Oy! Aseras you've made my head spin!

Where you start.....

"If I have a problem"

What kind of problems are we talking about here? At this point in time, I am actually not sure why I am on birth control pills at all. I don't have an discernable "issues" that I can tell, and that's one of the reasons i am unsure why I am on BC Pills to start with

"side effects as well including masculinization and mood swings"

Bad Bad Bad! I don't want anything that's going to make me more masculine.

In fact I'm asking about these hormones to see if they will help with my feminine features.. I read somewhere that Estrogen with help with Redistribution of body fat, and breast growth. In my current stat, I have the build of a tree :rolleye11 Very straight lines... , and the distribution of fat as far as I can tell is male like...
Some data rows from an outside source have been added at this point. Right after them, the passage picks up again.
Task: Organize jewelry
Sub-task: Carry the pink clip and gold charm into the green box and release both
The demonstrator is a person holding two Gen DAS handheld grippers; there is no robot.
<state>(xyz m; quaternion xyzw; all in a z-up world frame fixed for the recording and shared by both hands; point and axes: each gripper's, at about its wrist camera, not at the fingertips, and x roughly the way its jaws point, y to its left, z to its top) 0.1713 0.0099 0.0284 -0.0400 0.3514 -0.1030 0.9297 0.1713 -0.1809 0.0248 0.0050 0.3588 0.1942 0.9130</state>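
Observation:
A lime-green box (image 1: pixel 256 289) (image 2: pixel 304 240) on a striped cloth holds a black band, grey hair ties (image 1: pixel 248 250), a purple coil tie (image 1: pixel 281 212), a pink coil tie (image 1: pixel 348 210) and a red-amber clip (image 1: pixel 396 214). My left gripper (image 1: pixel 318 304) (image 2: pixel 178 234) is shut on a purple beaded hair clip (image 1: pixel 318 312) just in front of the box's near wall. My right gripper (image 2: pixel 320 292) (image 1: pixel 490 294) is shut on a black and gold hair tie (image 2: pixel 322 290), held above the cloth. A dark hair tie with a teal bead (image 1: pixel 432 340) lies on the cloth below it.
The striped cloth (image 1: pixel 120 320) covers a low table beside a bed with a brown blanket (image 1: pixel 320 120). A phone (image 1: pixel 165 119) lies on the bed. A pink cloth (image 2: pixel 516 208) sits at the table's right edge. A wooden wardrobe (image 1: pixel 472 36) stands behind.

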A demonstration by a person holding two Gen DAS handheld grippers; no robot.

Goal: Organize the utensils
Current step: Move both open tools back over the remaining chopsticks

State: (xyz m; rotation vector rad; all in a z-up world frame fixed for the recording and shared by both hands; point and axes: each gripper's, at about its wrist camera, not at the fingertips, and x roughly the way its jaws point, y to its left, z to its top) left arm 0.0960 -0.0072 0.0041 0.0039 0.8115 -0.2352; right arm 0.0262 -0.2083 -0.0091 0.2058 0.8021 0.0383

I just don't know enough about what hormones do, and I don't want to derail this thread with my Hormone questions..

Laura Robison
09-13-09, 12:02 AM
Micronized progesterone is good as a crutch but it's crap. it lasts like 4 hours total and it is gone. You need tot take it at least twice a day, even the 200mg for it to wrok well enough to stop problems. Progesterone gets eaten WAY faster than any other hormone. The injectable progesterone only last 2-3 days, but works much better. If I have a problem one 50mg shot of progesterone will stop it cold within a few hours. The problem with that is you get to take a shot every few days. Progestins are similar in function, and they work much longer and are orally active. However, they are usually a modified testosterone molecule and have other side effects as well including masculinization and mood swings and they can interefere with hormone levels as well as they can bind to androgen recptors due to their similarity to testosterone. You just have to try and see what works for you. I suggest avoiding provera at all costs. I've had serous problems on it before.

I have read about a progestin called Dydrogesterone. The brand name is Duphaston and is manufactured by Solvay Pharmaceuticals.
It's supposed to have no masculinizing effects.
http://en.wikipedia.org/wiki/Dydrogesterone

Here is what Wikipedia has to say:

"Unlike other synthetic progestogens, dydrogesterone is not chemically related to testosterone. Its low affinity for the androgen receptor explains why it has no unwanted androgenic or anti-androgenic effects even at high doses and after prolonged treatment:

no virilisation (acne, voice changes, hirsutism) of the adult female
no virilising effects on the genital tract of the female foetus
no effect on the fertility of the offspring.

Dydrogesterone is not converted into oestrogen, and has no adverse oestrogenic effects on fertility or sexual development."

karmanuance
09-13-09, 12:05 AM
Doctors have been indoctrinated.. They are the absolute. If you raise any doubts they just look at you and call you a freak. You need to be normalized. F* U doc's. Sorry no offense, just internal voice speaking


Laura, becarefull ok, Doctors are not so good at listening and your choice of providing an earfull can actually hurt your own treatment.

Many doctors are easily offended when they can not or will not provide answers even when they know them.